Currently, when parallelism > 1, each subtask writes a complete file-meta SST.
I've handled this with read-time deduplication using LinkedHashMap.putIfAbsent()
in BTreeWithFileMetaReader - duplicate entries are filtered out during query. Long term solution, we can:

Write file-meta only in subtask 0 (write-time serialization)
Or deduplicate at commit time (though this leaves orphan files)?

To skip manifest reads, we need two capabilities:

Predicate evaluation (key → matching rowIds)
RowId → file info (to build DataSplit without manifest)

If we don't reuse BTree:
For capability 1, we would need to either:

Reimplement predicate evaluation logic (essentially duplicating BTree)
Use Bloom Filter which can only filter files at file-level, not evaluate
predicates precisely to get matching rowIds

For capability 2, alternatives like manifest caching still require manifest
reads - they just reduce the cost, not eliminate it.
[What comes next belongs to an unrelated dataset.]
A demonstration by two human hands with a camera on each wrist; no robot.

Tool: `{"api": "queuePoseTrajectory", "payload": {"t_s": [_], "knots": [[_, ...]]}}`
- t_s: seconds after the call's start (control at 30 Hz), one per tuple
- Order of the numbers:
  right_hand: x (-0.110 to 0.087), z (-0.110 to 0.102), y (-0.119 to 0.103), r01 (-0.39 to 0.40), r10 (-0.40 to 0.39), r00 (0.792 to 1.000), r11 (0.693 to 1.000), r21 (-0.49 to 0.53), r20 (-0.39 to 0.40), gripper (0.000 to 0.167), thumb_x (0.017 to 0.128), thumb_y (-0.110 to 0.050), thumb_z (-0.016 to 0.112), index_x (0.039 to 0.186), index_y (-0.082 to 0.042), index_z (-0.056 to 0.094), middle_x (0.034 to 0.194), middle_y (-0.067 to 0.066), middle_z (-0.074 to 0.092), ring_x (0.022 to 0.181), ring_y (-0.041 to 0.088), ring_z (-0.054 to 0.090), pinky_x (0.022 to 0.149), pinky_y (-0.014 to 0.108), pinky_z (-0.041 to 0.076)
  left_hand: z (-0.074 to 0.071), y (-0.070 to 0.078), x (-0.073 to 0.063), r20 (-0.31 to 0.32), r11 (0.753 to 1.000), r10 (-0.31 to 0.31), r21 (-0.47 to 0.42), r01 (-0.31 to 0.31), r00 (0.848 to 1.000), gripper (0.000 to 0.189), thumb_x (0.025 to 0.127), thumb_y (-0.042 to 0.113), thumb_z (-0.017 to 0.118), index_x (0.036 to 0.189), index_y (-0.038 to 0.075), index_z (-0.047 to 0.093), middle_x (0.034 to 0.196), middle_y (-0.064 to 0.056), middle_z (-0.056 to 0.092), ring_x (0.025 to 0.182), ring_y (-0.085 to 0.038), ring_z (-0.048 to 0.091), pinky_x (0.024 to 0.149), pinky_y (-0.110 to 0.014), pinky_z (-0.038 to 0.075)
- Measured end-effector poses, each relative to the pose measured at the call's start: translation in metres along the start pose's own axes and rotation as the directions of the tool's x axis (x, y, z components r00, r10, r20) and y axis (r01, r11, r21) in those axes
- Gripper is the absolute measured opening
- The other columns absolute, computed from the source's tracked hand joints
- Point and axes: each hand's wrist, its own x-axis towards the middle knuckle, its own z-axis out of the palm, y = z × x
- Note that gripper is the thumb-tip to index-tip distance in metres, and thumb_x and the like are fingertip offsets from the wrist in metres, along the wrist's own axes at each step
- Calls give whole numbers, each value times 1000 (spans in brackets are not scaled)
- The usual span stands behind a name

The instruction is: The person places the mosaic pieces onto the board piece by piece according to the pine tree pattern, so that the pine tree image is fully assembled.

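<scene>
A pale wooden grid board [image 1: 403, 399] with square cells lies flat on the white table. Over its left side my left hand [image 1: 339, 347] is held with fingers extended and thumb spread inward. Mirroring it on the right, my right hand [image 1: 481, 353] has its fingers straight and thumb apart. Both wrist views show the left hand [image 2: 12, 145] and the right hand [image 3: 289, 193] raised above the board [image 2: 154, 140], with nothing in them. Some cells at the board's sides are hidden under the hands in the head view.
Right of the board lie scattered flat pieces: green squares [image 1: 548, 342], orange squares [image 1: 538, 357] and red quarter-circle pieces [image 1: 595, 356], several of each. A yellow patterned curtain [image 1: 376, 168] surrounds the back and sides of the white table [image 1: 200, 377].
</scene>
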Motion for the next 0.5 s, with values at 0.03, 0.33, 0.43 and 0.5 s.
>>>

That's why reusing BTree makes sense:

Capability 1: Inherited from existing BTree implementation
Capability 2: Added by embedding ManifestEntry in file-meta SST

steFaiz · 2026-03-31T12:14:10Z

@lilei1128
Thank you for the explanation! I misunderstood it earlier. I thought it was a general-purpose metadata index that could accelerate any metadata access.

steFaiz · 2026-03-31T12:18:18Z

...rk-common/src/main/java/org/apache/paimon/spark/globalindex/btree/BTreeIndexTopoBuilder.java

                int partitionNum = Math.max((int) (range.count() / recordsPerRange), 1);
                partitionNum = Math.min(partitionNum, maxParallelism);

+                // Pre-serialize ManifestEntries for file-meta index (if withFileMeta is enabled)


It seems that the key(i.e. the filename) is just used for deduplication? Can I image this index as actually a Range to Collection<ManifestEntry> index?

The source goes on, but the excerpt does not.